(Collected data)
○ ○ ○ ○ ○ ○ ○
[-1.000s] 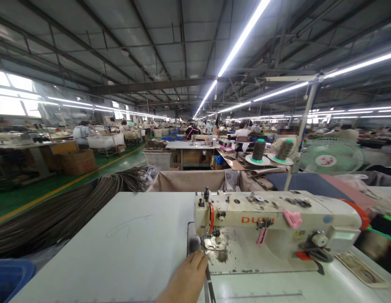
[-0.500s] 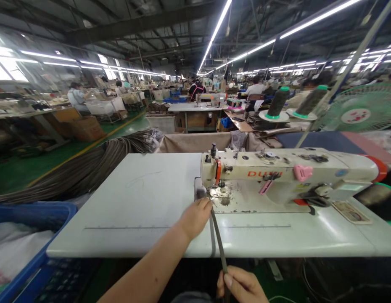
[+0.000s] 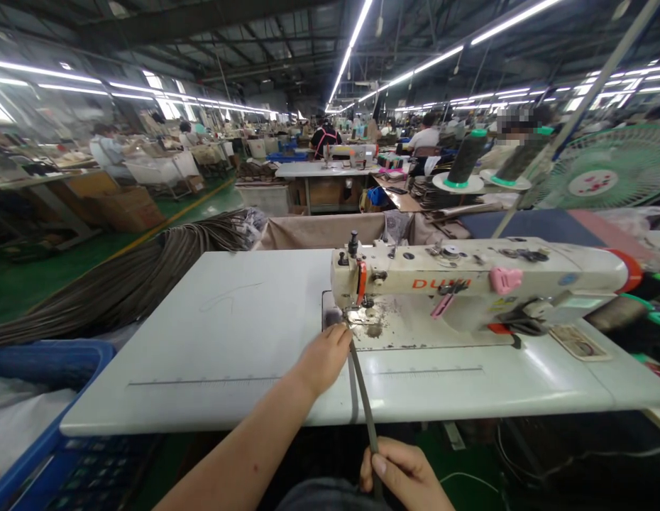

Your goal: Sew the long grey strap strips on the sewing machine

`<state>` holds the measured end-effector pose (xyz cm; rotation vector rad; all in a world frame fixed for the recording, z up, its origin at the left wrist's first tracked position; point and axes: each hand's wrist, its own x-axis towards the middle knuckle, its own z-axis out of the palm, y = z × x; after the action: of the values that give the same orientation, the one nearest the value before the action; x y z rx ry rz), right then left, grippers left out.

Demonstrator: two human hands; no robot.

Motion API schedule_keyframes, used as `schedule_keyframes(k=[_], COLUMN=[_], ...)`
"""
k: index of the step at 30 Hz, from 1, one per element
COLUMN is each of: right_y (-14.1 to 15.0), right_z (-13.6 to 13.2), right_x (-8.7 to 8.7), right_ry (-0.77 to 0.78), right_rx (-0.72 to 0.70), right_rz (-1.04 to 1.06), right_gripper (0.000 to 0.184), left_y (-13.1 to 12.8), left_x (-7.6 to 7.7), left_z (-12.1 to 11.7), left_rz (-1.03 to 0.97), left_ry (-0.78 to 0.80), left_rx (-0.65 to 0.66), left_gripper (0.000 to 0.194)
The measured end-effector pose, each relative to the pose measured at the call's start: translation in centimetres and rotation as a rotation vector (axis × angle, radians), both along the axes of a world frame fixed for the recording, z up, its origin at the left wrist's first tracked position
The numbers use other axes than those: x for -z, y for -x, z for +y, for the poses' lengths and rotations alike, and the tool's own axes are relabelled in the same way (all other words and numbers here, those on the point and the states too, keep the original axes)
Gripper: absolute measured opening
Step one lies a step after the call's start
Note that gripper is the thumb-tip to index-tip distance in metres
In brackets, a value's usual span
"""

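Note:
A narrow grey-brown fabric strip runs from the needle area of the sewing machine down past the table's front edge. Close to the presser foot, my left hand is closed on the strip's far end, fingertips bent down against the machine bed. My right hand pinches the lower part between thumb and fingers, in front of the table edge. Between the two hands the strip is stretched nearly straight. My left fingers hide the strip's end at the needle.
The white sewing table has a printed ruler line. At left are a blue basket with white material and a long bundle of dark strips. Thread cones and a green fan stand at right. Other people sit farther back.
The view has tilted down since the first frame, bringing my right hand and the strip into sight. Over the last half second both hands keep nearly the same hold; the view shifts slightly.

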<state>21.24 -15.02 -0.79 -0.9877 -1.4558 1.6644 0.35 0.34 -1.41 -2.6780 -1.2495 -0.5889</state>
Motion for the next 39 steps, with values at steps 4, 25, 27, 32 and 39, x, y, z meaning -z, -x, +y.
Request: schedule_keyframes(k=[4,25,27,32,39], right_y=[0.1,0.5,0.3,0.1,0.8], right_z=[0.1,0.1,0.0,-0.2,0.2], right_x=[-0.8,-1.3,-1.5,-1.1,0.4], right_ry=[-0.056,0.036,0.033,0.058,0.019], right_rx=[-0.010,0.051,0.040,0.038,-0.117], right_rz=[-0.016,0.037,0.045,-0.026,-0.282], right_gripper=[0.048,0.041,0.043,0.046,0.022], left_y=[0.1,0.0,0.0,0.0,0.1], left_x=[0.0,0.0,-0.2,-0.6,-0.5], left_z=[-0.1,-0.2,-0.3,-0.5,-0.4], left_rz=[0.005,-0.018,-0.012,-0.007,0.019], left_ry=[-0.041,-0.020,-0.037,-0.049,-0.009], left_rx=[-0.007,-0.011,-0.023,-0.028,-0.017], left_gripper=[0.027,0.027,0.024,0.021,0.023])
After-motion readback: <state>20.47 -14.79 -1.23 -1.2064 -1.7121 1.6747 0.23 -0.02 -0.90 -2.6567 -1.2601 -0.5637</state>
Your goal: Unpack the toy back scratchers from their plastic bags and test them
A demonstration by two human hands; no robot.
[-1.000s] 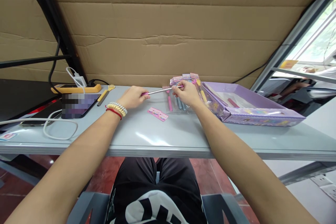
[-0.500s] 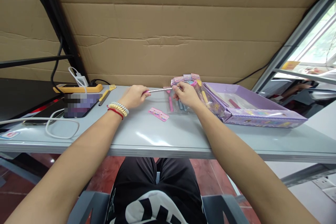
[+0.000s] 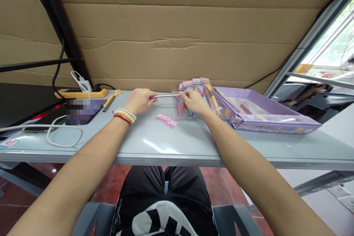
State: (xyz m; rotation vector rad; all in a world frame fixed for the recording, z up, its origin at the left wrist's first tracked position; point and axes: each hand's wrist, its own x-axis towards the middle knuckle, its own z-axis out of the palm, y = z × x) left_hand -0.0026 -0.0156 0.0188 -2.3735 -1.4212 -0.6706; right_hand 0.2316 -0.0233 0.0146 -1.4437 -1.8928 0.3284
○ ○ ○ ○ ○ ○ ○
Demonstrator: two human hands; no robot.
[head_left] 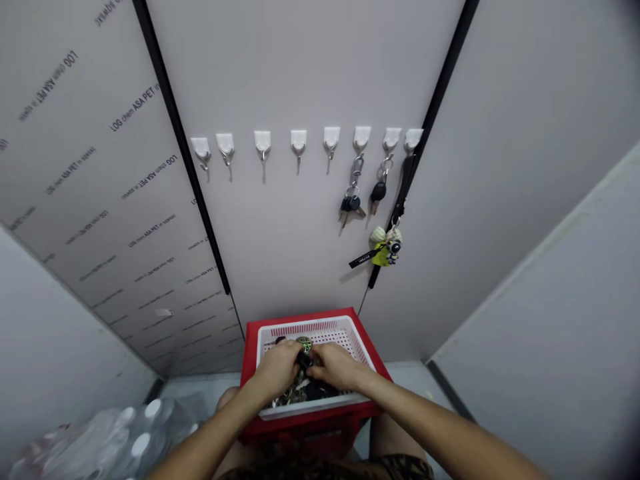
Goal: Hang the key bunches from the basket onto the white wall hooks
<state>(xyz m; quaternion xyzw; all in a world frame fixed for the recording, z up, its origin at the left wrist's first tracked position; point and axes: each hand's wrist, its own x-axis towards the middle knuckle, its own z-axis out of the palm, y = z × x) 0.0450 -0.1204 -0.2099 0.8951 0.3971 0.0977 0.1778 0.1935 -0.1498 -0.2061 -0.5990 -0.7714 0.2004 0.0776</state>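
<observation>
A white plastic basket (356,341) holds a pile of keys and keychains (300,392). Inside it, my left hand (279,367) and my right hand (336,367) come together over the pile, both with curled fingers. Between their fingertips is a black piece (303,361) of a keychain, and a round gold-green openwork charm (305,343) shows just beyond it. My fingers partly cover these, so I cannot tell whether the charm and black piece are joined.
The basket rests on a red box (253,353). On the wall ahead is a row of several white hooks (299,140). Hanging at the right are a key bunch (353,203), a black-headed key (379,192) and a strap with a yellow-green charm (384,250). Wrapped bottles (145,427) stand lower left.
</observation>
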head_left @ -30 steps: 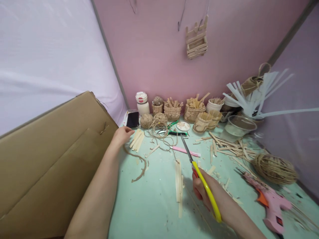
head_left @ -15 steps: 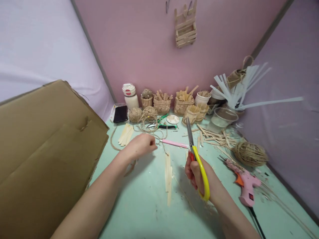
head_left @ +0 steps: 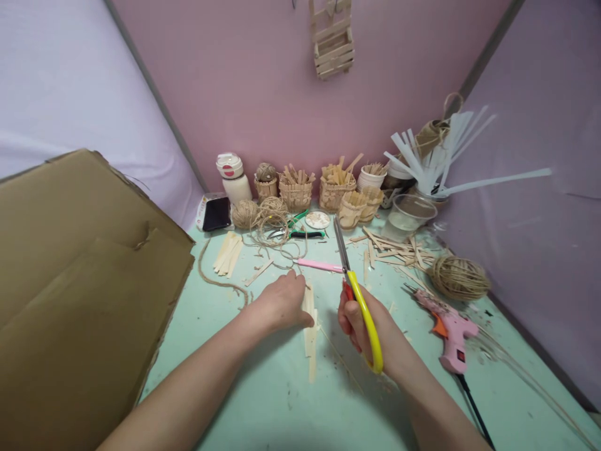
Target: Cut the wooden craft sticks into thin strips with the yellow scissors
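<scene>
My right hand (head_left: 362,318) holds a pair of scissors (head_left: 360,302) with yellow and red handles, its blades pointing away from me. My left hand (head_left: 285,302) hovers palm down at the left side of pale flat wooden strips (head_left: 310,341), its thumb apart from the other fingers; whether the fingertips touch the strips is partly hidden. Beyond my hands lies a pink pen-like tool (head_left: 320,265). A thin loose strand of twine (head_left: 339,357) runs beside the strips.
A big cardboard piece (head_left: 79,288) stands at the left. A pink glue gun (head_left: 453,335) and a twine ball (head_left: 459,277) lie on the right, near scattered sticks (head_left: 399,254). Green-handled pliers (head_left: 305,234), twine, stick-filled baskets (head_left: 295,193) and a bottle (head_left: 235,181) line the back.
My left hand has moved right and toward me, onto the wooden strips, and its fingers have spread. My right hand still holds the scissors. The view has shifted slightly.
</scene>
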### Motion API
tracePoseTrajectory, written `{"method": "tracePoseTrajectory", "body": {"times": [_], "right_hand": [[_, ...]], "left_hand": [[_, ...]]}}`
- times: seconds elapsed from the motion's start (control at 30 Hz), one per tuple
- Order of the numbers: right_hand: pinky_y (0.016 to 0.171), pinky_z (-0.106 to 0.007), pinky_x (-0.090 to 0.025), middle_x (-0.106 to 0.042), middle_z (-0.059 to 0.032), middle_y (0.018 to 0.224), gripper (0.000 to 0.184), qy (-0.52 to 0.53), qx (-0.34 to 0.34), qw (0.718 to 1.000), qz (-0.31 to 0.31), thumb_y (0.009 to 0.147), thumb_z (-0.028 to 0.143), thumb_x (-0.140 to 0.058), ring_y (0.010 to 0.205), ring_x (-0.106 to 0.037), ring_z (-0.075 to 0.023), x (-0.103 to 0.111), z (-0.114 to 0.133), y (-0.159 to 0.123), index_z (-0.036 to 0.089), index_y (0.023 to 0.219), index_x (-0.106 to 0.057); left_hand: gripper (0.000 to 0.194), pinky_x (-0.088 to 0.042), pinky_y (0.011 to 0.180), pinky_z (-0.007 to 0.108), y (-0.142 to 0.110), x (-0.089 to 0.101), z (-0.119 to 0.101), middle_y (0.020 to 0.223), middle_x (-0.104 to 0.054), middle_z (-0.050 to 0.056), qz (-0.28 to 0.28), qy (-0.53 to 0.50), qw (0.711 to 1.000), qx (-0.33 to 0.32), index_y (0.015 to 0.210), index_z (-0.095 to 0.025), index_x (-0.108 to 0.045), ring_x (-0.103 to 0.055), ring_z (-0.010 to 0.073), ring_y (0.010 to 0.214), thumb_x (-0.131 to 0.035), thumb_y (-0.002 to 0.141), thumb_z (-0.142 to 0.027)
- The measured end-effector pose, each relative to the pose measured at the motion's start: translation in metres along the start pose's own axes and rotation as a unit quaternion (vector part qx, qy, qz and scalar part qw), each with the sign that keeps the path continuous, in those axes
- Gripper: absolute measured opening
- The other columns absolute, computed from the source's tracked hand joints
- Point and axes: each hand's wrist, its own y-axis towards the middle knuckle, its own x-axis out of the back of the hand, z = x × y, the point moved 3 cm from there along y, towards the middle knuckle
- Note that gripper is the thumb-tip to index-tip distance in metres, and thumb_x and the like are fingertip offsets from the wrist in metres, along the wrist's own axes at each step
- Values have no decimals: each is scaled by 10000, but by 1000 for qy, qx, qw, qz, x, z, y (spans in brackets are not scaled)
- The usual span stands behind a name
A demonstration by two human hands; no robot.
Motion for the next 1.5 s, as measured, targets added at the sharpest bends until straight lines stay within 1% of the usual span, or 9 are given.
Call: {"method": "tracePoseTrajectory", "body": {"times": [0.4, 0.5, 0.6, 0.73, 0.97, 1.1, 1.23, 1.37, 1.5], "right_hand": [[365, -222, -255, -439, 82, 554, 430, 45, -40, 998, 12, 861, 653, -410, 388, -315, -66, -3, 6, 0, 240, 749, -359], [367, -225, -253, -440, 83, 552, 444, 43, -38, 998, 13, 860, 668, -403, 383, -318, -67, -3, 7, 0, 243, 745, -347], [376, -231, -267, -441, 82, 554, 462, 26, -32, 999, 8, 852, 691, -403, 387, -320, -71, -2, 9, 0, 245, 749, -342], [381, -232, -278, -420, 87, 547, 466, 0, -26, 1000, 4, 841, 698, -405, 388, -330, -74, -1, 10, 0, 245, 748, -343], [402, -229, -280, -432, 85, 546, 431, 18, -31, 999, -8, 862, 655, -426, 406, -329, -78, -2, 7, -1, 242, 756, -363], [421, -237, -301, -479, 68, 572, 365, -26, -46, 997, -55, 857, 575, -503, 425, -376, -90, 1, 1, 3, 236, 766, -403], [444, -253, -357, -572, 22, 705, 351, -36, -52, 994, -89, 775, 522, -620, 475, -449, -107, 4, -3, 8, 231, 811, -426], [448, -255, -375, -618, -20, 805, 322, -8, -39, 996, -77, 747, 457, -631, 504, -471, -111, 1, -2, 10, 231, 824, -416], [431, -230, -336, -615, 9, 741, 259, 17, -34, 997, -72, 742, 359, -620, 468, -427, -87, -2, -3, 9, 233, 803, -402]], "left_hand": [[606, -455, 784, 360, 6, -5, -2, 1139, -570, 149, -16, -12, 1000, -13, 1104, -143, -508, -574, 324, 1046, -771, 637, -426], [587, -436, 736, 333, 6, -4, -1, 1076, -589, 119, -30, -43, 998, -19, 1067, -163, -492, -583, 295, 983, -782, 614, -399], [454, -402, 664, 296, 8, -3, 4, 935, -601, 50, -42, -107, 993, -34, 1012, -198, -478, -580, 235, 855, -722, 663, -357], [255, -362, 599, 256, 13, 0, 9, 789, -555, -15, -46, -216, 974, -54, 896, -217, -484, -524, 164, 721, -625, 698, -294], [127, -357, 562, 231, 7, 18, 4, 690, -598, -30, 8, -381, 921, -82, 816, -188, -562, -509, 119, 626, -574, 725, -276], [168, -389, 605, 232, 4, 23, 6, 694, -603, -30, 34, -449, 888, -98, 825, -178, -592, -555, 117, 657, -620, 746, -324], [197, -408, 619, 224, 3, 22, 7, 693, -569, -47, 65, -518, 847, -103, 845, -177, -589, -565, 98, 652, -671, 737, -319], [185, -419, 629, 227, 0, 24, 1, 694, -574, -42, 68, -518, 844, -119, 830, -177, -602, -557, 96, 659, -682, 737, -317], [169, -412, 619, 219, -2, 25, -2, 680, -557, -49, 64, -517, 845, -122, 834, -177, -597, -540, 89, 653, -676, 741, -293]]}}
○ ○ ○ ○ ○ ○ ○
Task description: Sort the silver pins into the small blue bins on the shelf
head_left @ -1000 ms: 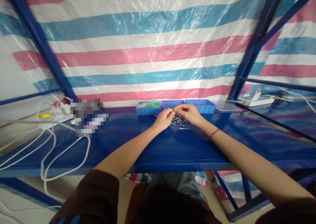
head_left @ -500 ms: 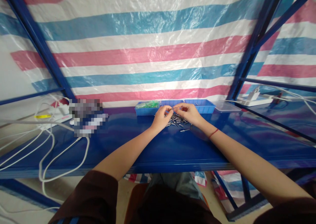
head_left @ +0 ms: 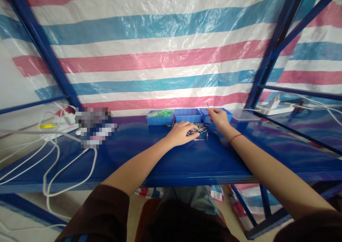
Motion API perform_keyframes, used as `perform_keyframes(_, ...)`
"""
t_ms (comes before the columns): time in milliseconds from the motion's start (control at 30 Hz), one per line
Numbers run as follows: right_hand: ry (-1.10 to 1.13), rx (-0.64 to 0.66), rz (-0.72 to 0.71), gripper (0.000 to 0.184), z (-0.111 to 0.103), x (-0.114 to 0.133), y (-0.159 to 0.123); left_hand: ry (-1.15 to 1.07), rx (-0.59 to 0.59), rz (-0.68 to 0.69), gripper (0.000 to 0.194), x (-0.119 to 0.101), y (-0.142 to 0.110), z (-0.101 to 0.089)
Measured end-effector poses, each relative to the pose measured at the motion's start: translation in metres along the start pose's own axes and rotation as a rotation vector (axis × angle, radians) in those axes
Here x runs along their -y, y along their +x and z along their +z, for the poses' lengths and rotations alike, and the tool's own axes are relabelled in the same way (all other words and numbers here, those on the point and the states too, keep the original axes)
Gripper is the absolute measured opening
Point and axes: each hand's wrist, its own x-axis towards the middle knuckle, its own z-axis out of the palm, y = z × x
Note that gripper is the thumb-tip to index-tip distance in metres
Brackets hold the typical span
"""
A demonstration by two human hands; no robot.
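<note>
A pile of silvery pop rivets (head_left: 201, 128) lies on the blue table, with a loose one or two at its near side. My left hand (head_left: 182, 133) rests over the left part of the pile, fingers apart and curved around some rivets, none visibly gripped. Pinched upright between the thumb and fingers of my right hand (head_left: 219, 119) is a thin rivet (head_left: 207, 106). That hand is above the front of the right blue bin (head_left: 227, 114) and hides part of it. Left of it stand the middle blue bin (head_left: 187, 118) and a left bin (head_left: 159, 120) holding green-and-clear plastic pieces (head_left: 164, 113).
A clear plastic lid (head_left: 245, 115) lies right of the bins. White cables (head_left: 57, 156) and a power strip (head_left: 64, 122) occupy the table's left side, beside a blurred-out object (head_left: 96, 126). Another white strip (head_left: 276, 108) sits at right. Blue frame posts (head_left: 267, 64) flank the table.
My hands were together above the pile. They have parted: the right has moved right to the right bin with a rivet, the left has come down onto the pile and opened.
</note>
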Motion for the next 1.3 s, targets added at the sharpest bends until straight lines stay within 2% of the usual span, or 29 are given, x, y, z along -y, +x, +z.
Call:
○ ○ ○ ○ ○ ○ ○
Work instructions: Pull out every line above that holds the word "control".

Response:
- times: seconds elapsed from the motion's start (control at 30 Hz), one per tuple
t_ms (comes before the columns): time in milliseconds from the motion's start (control at 30 Hz), one per line

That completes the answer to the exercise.